RAW DATA ->
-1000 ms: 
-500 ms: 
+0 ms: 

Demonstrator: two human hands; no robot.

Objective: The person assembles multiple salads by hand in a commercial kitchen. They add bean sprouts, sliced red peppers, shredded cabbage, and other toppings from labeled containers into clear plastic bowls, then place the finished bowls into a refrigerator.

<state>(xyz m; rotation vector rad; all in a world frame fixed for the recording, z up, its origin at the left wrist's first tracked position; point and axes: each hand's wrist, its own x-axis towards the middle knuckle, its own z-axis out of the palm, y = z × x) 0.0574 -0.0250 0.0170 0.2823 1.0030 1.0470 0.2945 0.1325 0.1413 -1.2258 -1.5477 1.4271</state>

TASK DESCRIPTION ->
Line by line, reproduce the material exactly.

WRITTEN REPLY ->
-1000 ms: 
-500 ms: 
+0 ms: 

Demonstrator: two human hands; no robot.

Objective: The person assembles multiple salads by hand in a commercial kitchen. They add bean sprouts, sliced red peppers, shredded cabbage, and other toppings from labeled containers into clear plastic bowls, then place the finished bowls into a refrigerator.

<state>(xyz m; rotation vector rad; all in a world frame fixed for the recording, z up, its origin at the left wrist's first tracked position; point and axes: each hand's wrist, its own x-axis towards the middle knuckle, its own z-axis out of the palm, y = z × x) 0.0574 -0.0250 0.0170 0.2823 1.0030 1.0470 0.2945 0.1325 0.1413 -1.2258 -1.5477 1.4271</state>

The output is done.